TimeSeriesDataSet

class pytorch_forecasting.data.timeseries.TimeSeriesDataSet(data: pandas.core.frame.DataFrame, time_idx: str, target: Union[str, List[str]], group_ids: List[str], weight: Optional[Union[str, List[str]]] = None, max_encoder_length: int = 30, min_encoder_length: int = None, min_prediction_idx: int = None, min_prediction_length: int = None, max_prediction_length: int = 1, static_categoricals: List[str] = [], static_reals: List[str] = [], time_varying_known_categoricals: List[str] = [], time_varying_known_reals: List[str] = [], time_varying_unknown_categoricals: List[str] = [], time_varying_unknown_reals: List[str] = [], variable_groups: Dict[str, List[int]] = {}, dropout_categoricals: List[str] = [], constant_fill_strategy={}, allow_missings: bool = False, add_relative_time_idx: bool = False, add_target_scales: bool = False, add_encoder_length: Union[bool, str] = 'auto', target_normalizer: Union[pytorch_forecasting.data.encoders.TorchNormalizer, pytorch_forecasting.data.encoders.NaNLabelEncoder, str] = 'auto', categorical_encoders={}, scalers={}, randomize_length: Union[None, Tuple[float, float], bool] = False, predict_mode: bool = False)[source]

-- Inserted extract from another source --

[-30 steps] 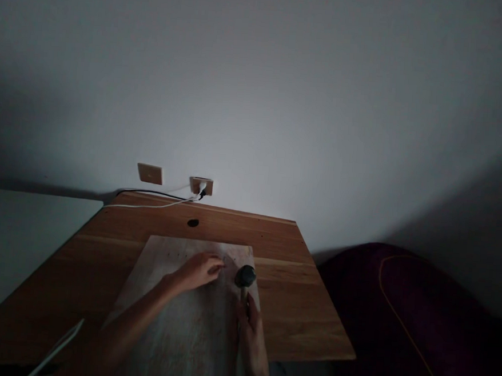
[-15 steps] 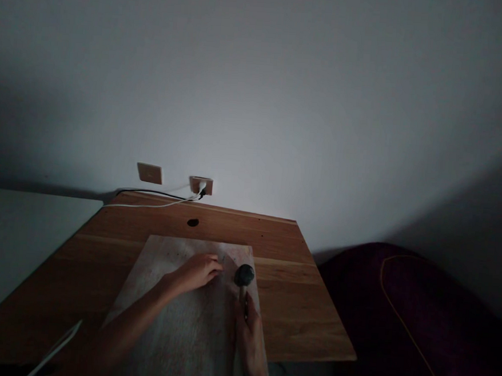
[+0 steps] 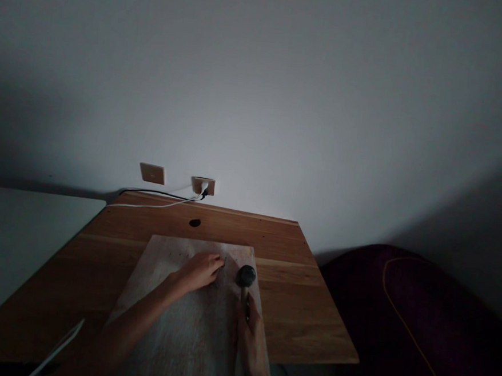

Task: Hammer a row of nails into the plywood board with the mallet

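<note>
My right hand [image 3: 251, 334] is wrapped around the handle of a rubber mallet [image 3: 246, 276], its round black head pointing away from me over the right side of a pale, worn board [image 3: 172, 331]. To the left of the mallet head, my left hand [image 3: 206, 269] rests low over the board's far part with thumb and fingers pinched together. Whatever the pinch holds is too small and dark to make out. A few tiny dark specks show on the board near its far left part.
Under the board is a wooden desk [image 3: 299, 294] with a round cable hole [image 3: 194, 223]. Behind it, cables run to a wall socket [image 3: 203, 186] beside a blank plate [image 3: 152, 173]. A white panel [image 3: 28, 241] stands left; a dark purple padded seat [image 3: 364, 293] sits right.
The view has shifted very slightly, so everything sits a little further right. Both hands keep nearly the same pose, and the mallet stays beside the left hand.
</note>
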Action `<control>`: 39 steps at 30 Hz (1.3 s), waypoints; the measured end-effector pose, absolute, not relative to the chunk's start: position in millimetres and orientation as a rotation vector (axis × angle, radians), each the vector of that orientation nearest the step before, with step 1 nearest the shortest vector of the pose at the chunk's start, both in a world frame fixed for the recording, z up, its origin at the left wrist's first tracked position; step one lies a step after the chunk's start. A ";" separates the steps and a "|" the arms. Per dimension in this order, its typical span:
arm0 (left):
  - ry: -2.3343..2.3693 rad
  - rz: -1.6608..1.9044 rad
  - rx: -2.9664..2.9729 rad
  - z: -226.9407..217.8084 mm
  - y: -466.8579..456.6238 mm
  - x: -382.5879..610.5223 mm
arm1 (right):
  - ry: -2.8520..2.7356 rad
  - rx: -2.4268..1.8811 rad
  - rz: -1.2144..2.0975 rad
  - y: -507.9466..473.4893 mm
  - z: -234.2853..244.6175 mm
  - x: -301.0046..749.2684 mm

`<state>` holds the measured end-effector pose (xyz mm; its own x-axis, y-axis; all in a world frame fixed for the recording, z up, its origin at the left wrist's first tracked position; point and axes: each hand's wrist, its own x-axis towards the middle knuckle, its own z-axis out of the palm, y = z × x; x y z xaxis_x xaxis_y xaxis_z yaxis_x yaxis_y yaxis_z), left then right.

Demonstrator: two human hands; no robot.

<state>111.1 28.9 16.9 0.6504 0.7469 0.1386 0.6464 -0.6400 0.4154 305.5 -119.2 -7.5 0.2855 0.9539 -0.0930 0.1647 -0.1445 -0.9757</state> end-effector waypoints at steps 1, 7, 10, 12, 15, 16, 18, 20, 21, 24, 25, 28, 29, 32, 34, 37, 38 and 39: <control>1.105 0.432 2.537 17.6 31.7 110.6 | -1.070 -1.556 0.999 -119.4 -7.2 305.3; 1.203 0.881 2.096 12.3 60.7 95.6 | -1.103 -1.535 1.032 -120.0 -0.8 304.5; 1.249 1.040 1.911 -1.3 67.9 90.6 | -1.124 -1.545 1.051 -121.3 4.4 305.1; 1.254 1.062 1.892 -11.6 66.0 91.1 | -1.130 -1.557 1.081 -122.3 6.4 305.4; 1.264 1.052 1.933 -22.2 59.0 94.6 | -1.115 -1.577 1.091 -123.5 6.0 305.4; 1.267 1.044 1.951 -24.1 57.0 95.6 | -1.106 -1.584 1.083 -123.5 5.1 305.2; 1.268 1.029 1.979 -26.3 54.7 96.6 | -1.093 -1.592 1.061 -123.3 3.2 304.8; 1.268 1.029 1.995 -27.7 54.2 96.4 | -1.102 -1.576 1.050 -122.7 2.6 304.2; 1.266 1.034 2.000 -28.5 54.3 95.9 | -1.107 -1.565 1.044 -122.5 3.0 303.9; 1.245 1.049 2.012 -31.1 54.8 94.6 | -1.123 -1.537 1.035 -122.7 5.3 303.6; 1.237 1.052 2.013 -31.8 54.9 94.4 | -1.125 -1.535 1.042 -123.0 5.6 303.7; 1.231 1.029 2.028 -33.4 55.1 94.3 | -1.110 -1.557 1.062 -123.1 2.9 304.7; 1.239 1.016 2.041 -33.8 55.1 94.4 | -1.100 -1.565 1.056 -122.9 0.8 305.1; 1.282 0.993 2.091 -34.7 54.8 94.7 | -1.086 -1.572 1.016 -122.0 -5.8 305.7; 1.305 0.987 2.118 -34.9 54.2 94.8 | -1.094 -1.561 1.014 -122.0 -7.2 305.4; 1.309 0.968 2.165 -34.2 52.7 95.1 | -1.102 -1.554 1.024 -122.9 -3.6 304.5; 1.313 0.965 2.183 -33.6 52.0 95.3 | -1.107 -1.551 1.022 -123.2 -1.8 304.3; 1.317 0.964 2.199 -32.9 51.3 95.6 | -1.114 -1.548 1.020 -123.5 -0.2 304.2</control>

Bases: torch.utils.data.dataset.Dataset

PyTorch Dataset for fitting timeseries models.

The dataset automates common tasks such as

  • scaling and encoding of variables

  • normalizing the target variable

  • efficiently converting timeseries in pandas dataframes to torch tensors

  • holding information about static and time-varying variables known and unknown in the future

  • holiding information about related categories (such as holidays)

  • downsampling for data augmentation

  • generating inference, validation and test datasets

  • etc.

Timeseries dataset holding data for models.

Each sample is a subsequence of a full time series. The subsequence consists of encoder and decoder/prediction timepoints for a given time series. This class constructs an index which defined which subsequences exists and can be samples from (index attribute). The samples in the index are defined by by the various parameters. to the class (encoder and prediction lengths, minimum prediction length, randomize length and predict keywords). How samples are sampled into batches for training, is determined by the DataLoader. The class provides the to_dataloader() method to convert the dataset into a dataloader.

Large datasets:

Currently the class is limited to in-memory operations. If you have extremely large data, however, you can pass prefitted encoders and and scalers to it and a subset of sequences to the class to construct a valid dataset (plus, likely the EncoderNormalizer should be used to normalize targets). when fitting a network, you would then to create a custom DataLoader that rotates through the datasets. There is currently no in-built methods to do this.

Parameters
  • data – dataframe with sequence data - each row can be identified with time_idx and the group_ids

  • time_idx – integer column denoting the time index. This columns is used to determine the sequence of samples. If there no missings observations, the time index should increase by +1 for each subsequent sample. The first time_idx for each series does not necessarily have to be 0 but any value is allowed.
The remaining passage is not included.